» **Brief**:
The pictures are to be left out when the listing below is reproduced word for word.

» **Dataset entries**:
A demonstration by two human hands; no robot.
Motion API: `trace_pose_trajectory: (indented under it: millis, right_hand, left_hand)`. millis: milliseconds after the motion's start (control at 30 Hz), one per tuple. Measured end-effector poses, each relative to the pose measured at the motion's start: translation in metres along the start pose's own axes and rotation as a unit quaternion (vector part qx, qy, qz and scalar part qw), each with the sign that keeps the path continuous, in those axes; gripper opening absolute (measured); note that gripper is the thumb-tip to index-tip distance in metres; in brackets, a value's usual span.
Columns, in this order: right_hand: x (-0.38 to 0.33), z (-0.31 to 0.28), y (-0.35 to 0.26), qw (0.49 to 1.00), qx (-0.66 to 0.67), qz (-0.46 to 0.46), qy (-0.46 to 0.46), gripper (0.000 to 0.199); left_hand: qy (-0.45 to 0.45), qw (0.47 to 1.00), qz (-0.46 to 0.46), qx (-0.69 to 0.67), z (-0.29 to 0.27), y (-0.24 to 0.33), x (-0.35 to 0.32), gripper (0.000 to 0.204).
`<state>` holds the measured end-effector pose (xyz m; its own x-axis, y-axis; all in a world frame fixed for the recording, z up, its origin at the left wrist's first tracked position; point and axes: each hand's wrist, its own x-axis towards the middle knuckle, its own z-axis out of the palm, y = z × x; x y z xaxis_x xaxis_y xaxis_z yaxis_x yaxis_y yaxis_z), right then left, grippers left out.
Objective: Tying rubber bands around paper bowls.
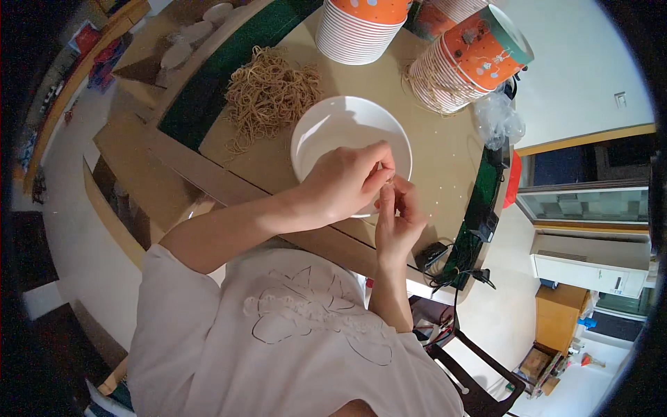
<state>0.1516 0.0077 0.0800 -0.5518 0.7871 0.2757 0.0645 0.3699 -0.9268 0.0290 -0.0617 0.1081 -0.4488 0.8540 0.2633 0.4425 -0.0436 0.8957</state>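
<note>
Over the near right part of a white bowl (316, 163), my left hand (344, 179) and my right hand (401, 221) meet at the fingertips. Both are closed in a pinch. Whatever sits between the fingers is too small and too hidden to name. Beyond my left hand, to the left of the bowl, lies a tangled heap of thin tan bands (267, 94). A tall stack of orange and white paper cups (360, 35) stands behind the bowl. Farther right, a second cup stack (472, 59) leans over, with several tan bands around its lower part.
The board-topped table (434, 160) has a green border. A crumpled clear plastic bag (498, 119) rests at its right edge, and black adapters with cables (451, 267) lie near the front right corner. A cardboard box (139, 177) stands at the left, a dark chair (479, 361) at the lower right.
</note>
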Motion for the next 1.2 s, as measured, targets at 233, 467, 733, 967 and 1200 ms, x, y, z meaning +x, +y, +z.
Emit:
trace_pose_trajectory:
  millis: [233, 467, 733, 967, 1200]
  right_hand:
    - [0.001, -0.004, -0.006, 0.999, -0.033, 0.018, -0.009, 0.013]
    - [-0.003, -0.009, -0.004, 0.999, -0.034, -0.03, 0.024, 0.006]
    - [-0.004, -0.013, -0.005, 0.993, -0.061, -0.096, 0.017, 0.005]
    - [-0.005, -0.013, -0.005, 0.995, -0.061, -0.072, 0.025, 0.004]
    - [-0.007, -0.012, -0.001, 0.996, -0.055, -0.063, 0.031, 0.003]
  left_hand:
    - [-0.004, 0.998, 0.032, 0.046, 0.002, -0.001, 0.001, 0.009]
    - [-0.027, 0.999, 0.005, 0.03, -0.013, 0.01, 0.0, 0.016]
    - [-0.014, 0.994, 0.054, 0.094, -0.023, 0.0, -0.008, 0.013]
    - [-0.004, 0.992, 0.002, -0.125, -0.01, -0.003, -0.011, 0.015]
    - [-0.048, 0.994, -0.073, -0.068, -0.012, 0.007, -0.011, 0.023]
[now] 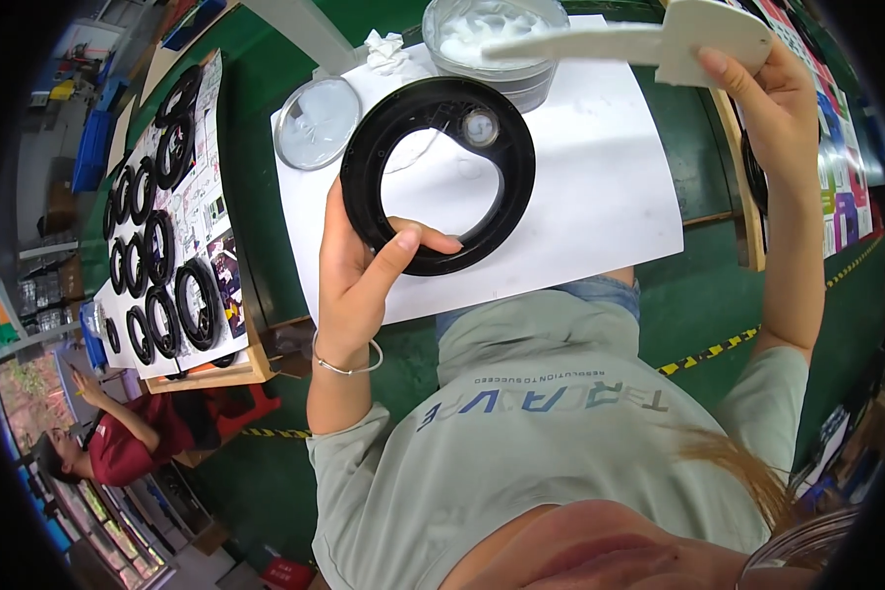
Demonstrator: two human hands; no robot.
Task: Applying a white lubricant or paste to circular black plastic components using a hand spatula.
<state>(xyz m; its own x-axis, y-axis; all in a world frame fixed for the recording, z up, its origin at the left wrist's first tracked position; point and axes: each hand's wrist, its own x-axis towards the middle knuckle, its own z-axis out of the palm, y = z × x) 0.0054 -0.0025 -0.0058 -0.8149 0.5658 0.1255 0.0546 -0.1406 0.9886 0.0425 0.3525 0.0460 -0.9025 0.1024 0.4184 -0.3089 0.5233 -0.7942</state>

» **Solution**:
A demonstration by two human hands; no robot.
Motion API: `trace_pose_trajectory: (indented under it: millis, right_hand, left_hand)`. millis: milliseconds after the motion's start (control at 30 Hz), one per tuple. Measured end-effector poses, each relative to the pose measured at the motion's start: translation in metres along the start pose's own axes and rotation as a unit quaternion (vector part qx, qy, qz and scalar part qw), each with the sign that keeps the path continuous, in those axes; gripper opening absolute (measured); note that gripper is the thumb-tip to index-tip distance in metres; in brackets, a value's usual span.
Columns, in this order: right_hand: x (-0.38 to 0.33), z (-0.31 to 0.28), y (-0.35 to 0.26), qw (0.49 to 1.00), qx (-0.66 to 0.67), qz (-0.46 to 0.46), qy (-0.46 to 0.46), gripper (0.000 to 0.199); left_hand: qy (-0.45 to 0.45), qw (0.47 to 1.00), qz (-0.46 to 0.46), qx (-0.69 to 0.67), z (-0.29 to 0.27), y (-0.24 to 0.33), x (-0.35 to 0.32), gripper (0.000 to 0.204).
`<state>` holds the measured end-effector pose (xyz m; its own x-axis, y-axis; all in a world frame fixed for the recording, z up, its origin at the left wrist's first tracked position; point and axes: each hand's wrist, its own x-axis towards the middle knuckle, its own z-axis out of the palm, y = z × x; x y z xaxis_x xaxis_y xaxis_z yaxis_x yaxis_y yaxis_z), right then left, grippers left out.
Objective: Tying rubber bands around paper bowls.
<state>0.1516 0.0077 0.0800 -0.5518 0.7871 0.2757 0.0645 0.3699 -0.9268 0.0290 -0.0617 0.1081 -0.4488 0.8540 0.2633 0.4425 -0.0436 0.8957</state>
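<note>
Over the near right part of a white bowl (316, 163), my left hand (344, 179) and my right hand (401, 221) meet at the fingertips. Both are closed in a pinch. Whatever sits between the fingers is too small and too hidden to name. Beyond my left hand, to the left of the bowl, lies a tangled heap of thin tan bands (267, 94). A tall stack of orange and white paper cups (360, 35) stands behind the bowl. Farther right, a second cup stack (472, 59) leans over, with several tan bands around its lower part.
The board-topped table (434, 160) has a green border. A crumpled clear plastic bag (498, 119) rests at its right edge, and black adapters with cables (451, 267) lie near the front right corner. A cardboard box (139, 177) stands at the left, a dark chair (479, 361) at the lower right.
</note>
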Motion for the next 1.2 s, as measured, targets at 233, 467, 733, 967 and 1200 ms, x, y, z meaning +x, +y, +z.
Emit:
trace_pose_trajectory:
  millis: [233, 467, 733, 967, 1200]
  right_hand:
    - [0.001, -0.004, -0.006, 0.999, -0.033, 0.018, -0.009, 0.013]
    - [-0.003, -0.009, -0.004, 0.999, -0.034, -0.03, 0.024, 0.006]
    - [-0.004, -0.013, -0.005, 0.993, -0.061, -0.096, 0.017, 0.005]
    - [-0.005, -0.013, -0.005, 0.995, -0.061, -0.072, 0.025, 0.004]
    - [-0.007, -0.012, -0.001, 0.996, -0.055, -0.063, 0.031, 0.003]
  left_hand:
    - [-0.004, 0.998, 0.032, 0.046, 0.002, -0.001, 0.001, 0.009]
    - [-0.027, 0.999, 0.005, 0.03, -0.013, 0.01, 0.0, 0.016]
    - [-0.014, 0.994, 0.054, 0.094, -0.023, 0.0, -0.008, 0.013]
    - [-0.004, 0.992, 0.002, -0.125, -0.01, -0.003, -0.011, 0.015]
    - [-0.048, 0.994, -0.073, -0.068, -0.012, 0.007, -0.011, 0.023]
[now] 
Demonstrator: two human hands; no robot.
Task: Applying a white lubricant or paste to circular black plastic components using a hand spatula.
<state>(xyz m; its own x-axis, y-axis; all in a world frame fixed for the recording, z up, its origin at the left wrist's first tracked position; point and axes: each hand's wrist, its own x-axis towards the middle knuckle, its own z-axis out of the palm, y = z × x) 0.0054 -0.0025 -0.0058 -0.8149 0.5658 0.1255 0.0546 -0.1406 0.9886 0.0425 0.3525 0.0460 -0.9025 0.1024 0.4184 -0.3089 0.5233 -0.7942</state>

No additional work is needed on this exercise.